### Problem details
Everything from the line with "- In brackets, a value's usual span" to the line with "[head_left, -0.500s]" in the listing below, both lines included, needs to be copied exactly, apart from the pictures.
--- Extracted material Enclosed Below ---
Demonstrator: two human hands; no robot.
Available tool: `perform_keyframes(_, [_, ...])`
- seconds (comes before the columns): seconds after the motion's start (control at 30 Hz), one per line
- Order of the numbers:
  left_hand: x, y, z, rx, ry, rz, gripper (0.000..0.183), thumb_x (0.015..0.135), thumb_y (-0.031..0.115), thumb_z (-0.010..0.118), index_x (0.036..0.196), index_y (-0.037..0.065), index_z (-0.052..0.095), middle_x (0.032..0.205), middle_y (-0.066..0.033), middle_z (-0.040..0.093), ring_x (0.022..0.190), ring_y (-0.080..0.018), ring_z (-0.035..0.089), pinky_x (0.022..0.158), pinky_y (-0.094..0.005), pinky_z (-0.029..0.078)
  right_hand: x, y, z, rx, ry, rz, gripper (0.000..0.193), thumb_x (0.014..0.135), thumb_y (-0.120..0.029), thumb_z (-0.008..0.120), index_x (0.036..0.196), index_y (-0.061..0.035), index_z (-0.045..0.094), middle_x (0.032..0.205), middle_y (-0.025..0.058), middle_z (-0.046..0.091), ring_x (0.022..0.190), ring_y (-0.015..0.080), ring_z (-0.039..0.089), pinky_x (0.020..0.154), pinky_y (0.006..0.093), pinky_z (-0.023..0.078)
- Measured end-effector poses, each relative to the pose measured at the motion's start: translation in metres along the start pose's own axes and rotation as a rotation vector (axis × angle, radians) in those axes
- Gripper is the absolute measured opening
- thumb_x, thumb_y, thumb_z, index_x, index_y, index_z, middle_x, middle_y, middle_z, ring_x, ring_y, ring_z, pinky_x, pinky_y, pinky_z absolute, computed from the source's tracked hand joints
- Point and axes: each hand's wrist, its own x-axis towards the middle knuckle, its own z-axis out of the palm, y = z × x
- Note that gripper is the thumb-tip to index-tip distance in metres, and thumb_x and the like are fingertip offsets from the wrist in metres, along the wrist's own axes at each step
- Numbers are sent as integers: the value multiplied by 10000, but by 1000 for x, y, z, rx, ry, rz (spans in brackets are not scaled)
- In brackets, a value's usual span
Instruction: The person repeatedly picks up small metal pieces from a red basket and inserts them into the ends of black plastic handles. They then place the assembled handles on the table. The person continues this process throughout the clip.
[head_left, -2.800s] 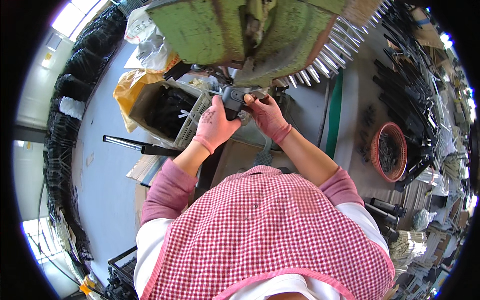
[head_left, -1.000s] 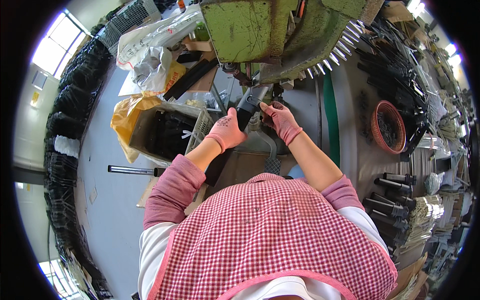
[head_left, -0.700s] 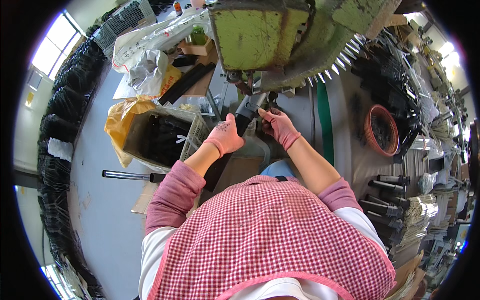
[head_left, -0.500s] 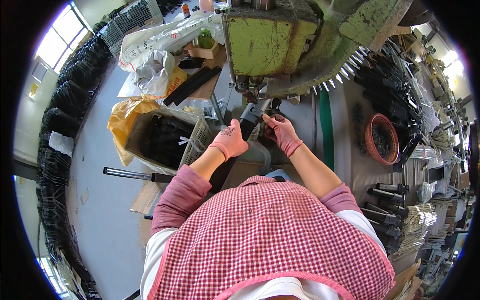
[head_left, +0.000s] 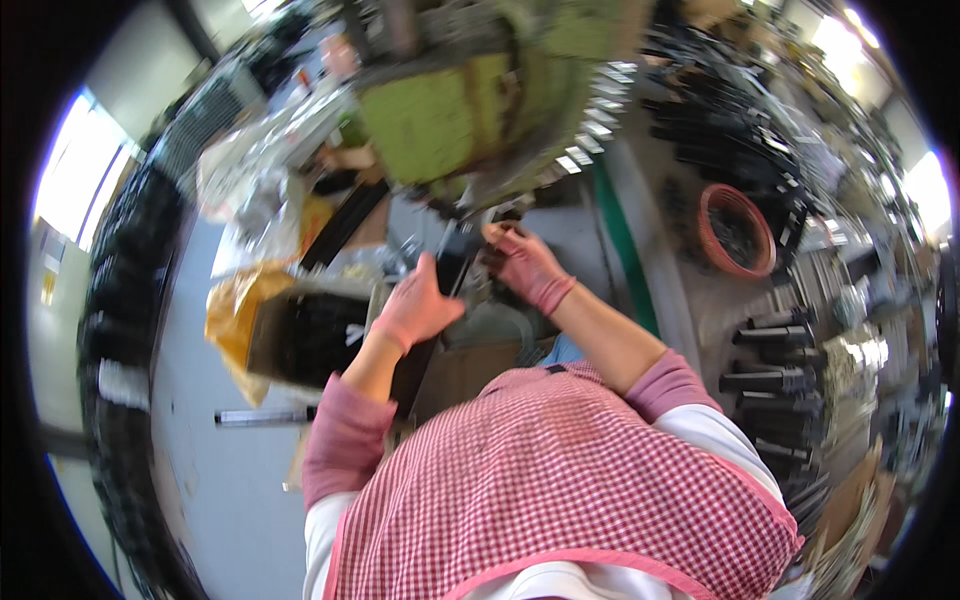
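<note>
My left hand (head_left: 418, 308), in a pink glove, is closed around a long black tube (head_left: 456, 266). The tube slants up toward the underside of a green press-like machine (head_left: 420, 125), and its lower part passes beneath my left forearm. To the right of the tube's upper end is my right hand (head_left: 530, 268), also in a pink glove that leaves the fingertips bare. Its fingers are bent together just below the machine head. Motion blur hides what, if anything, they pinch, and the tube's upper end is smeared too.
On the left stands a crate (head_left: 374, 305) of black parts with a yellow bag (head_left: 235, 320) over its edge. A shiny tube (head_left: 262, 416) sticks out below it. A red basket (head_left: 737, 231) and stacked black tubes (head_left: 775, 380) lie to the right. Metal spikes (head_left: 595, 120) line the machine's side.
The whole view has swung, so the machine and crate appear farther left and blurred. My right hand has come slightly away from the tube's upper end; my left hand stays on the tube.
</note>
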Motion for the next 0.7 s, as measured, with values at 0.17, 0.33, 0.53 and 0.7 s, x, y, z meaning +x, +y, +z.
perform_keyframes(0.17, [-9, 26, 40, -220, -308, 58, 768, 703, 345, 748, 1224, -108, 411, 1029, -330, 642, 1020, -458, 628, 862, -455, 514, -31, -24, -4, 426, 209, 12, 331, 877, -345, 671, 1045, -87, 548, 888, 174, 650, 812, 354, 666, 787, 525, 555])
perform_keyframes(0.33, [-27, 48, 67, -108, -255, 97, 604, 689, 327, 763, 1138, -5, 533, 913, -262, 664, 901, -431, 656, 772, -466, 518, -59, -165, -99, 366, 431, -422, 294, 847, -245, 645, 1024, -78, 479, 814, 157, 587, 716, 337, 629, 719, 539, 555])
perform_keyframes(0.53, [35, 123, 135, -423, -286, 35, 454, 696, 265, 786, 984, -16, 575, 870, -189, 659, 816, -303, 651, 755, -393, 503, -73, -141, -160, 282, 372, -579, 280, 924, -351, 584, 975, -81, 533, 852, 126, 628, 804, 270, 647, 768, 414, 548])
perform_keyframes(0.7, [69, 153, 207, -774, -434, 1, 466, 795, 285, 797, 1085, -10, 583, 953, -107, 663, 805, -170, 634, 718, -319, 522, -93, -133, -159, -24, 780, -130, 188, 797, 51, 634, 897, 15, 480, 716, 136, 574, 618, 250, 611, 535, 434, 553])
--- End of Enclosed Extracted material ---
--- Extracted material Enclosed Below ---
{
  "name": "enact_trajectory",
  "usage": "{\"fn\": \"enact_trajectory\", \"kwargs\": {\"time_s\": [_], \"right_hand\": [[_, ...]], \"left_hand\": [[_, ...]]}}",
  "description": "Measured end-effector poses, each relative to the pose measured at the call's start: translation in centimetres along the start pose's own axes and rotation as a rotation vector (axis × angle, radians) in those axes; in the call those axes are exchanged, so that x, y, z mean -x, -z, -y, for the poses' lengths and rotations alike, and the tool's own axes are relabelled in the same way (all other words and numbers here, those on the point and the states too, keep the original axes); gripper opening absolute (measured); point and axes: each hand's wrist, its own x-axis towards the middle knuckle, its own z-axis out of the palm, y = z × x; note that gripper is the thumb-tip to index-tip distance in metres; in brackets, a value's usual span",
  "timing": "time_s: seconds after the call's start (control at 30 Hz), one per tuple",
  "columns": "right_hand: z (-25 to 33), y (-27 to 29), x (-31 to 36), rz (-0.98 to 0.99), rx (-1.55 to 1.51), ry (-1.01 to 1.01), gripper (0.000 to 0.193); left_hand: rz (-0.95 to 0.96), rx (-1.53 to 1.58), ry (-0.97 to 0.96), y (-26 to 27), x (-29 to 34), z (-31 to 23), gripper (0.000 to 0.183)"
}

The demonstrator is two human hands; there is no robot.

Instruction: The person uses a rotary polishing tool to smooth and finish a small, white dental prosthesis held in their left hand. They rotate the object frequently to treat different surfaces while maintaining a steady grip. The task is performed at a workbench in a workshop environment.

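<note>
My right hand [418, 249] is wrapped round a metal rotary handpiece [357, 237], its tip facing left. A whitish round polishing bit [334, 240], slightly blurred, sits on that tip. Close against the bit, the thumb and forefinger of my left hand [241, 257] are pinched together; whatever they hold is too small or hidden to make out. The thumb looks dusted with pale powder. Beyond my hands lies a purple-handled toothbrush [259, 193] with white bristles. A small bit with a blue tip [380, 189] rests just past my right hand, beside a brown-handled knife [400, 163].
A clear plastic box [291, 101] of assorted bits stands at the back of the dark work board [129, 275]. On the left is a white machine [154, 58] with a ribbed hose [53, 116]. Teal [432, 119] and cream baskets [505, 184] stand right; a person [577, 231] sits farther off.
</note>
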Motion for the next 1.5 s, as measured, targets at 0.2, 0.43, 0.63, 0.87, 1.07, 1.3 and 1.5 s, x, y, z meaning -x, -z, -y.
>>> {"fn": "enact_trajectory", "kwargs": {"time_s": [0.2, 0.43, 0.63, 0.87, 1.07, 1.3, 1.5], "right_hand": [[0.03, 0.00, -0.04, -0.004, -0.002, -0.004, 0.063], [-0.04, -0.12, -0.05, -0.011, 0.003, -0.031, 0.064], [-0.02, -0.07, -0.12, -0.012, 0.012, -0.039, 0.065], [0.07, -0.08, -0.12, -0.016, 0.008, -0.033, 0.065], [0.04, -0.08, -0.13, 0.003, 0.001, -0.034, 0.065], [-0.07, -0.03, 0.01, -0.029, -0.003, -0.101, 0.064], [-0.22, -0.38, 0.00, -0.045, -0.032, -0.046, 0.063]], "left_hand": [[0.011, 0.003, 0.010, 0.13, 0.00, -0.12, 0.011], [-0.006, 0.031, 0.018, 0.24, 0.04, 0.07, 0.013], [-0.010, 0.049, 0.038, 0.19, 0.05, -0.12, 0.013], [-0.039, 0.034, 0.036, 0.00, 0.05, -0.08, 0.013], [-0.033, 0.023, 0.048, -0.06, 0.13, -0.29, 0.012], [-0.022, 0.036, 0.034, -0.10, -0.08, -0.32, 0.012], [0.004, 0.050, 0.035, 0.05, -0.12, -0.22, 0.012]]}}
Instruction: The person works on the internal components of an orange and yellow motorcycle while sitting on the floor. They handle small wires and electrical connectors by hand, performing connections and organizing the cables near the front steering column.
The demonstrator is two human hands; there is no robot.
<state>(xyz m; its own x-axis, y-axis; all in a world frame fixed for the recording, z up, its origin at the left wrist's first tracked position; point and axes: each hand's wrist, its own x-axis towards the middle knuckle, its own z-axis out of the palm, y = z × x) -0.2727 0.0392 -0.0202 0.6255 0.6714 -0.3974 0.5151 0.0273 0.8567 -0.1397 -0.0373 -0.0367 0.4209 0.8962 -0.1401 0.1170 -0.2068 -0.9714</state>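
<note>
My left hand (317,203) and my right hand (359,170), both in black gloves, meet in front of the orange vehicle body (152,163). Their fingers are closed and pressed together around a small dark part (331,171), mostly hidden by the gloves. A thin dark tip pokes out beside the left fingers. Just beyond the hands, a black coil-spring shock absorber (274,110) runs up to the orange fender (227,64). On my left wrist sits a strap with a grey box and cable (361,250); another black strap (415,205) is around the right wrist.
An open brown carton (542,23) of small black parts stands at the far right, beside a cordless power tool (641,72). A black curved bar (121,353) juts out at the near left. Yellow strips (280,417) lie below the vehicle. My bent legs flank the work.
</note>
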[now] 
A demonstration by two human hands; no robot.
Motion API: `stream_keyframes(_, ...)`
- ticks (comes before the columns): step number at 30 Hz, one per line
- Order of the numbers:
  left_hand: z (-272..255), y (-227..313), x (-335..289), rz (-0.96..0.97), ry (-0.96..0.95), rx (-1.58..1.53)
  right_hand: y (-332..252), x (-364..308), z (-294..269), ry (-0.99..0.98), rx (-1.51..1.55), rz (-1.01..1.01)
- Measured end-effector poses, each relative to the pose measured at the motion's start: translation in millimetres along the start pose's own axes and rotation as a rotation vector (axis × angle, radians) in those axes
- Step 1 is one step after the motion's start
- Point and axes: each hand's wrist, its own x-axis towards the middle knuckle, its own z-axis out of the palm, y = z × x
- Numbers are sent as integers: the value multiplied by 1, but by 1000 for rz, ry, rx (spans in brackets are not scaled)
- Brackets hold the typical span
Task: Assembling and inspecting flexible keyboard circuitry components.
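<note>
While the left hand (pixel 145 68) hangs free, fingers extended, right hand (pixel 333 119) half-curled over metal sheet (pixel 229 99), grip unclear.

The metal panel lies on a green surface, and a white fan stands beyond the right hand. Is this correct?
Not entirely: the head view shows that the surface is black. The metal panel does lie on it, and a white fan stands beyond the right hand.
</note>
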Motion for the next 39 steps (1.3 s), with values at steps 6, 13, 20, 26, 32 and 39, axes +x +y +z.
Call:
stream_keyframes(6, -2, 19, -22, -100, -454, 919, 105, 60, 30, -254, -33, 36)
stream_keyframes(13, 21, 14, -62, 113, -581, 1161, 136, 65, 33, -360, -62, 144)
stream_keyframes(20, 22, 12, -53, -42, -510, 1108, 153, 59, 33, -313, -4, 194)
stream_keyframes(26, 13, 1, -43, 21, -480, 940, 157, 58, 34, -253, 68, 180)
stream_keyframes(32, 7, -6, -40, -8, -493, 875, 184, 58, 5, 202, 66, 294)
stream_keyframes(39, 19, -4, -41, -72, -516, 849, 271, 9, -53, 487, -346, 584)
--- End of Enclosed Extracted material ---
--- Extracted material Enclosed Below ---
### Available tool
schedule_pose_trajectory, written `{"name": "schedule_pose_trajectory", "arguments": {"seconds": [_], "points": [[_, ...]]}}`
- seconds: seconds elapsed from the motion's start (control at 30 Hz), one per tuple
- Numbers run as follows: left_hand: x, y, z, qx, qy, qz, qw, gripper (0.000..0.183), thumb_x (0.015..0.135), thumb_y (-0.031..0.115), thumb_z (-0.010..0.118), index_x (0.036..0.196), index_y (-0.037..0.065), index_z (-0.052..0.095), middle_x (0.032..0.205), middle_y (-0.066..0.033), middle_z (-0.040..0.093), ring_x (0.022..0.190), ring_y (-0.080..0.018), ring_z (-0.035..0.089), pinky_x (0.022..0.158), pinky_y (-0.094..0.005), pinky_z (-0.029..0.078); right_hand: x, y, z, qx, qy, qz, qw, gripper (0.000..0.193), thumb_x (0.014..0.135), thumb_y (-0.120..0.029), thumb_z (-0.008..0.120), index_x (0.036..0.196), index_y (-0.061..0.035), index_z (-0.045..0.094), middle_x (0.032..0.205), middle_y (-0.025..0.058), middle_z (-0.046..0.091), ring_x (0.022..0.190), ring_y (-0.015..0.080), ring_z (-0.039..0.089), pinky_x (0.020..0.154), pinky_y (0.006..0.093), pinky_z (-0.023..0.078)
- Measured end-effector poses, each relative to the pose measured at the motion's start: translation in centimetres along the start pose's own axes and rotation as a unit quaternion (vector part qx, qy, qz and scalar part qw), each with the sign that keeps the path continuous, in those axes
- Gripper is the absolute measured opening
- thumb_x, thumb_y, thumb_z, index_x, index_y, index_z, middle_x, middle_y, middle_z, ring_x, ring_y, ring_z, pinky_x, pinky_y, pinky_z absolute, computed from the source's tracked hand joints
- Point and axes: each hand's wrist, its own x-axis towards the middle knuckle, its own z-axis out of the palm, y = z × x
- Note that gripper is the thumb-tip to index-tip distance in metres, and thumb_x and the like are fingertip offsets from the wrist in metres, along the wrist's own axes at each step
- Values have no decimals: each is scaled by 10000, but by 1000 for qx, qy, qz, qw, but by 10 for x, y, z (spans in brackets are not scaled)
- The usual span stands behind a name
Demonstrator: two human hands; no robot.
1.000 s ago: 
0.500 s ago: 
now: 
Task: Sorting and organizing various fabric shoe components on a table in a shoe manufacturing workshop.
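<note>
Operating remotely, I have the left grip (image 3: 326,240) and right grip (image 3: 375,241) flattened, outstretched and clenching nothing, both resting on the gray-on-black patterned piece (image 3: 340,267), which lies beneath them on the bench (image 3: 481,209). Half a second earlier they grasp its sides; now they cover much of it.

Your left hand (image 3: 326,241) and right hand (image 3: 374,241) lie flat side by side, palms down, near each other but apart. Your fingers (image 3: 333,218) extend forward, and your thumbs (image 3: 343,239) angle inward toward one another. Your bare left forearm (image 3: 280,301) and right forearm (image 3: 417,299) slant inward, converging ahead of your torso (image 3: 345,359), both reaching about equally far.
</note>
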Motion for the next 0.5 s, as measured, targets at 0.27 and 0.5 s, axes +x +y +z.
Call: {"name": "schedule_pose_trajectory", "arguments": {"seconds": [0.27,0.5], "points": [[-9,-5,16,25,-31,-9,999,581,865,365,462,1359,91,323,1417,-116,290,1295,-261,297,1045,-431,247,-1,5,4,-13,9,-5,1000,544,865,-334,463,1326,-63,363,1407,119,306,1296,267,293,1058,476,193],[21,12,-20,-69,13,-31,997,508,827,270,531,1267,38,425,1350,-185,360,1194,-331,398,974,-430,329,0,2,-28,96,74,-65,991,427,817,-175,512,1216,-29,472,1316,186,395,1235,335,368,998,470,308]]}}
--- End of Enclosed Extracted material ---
### Answer below
- In brackets, a value's usual span
Instruction: The person repeatedly picks up small metal pieces from a red basket and inserts them into the ends of black plastic handles. They then place the assembled handles on the table. The person continues this process throughout the clip.
[head_left, -2.800s] 
[head_left, -1.000s] 
[head_left, -0.700s] 
[head_left, -0.500s] 

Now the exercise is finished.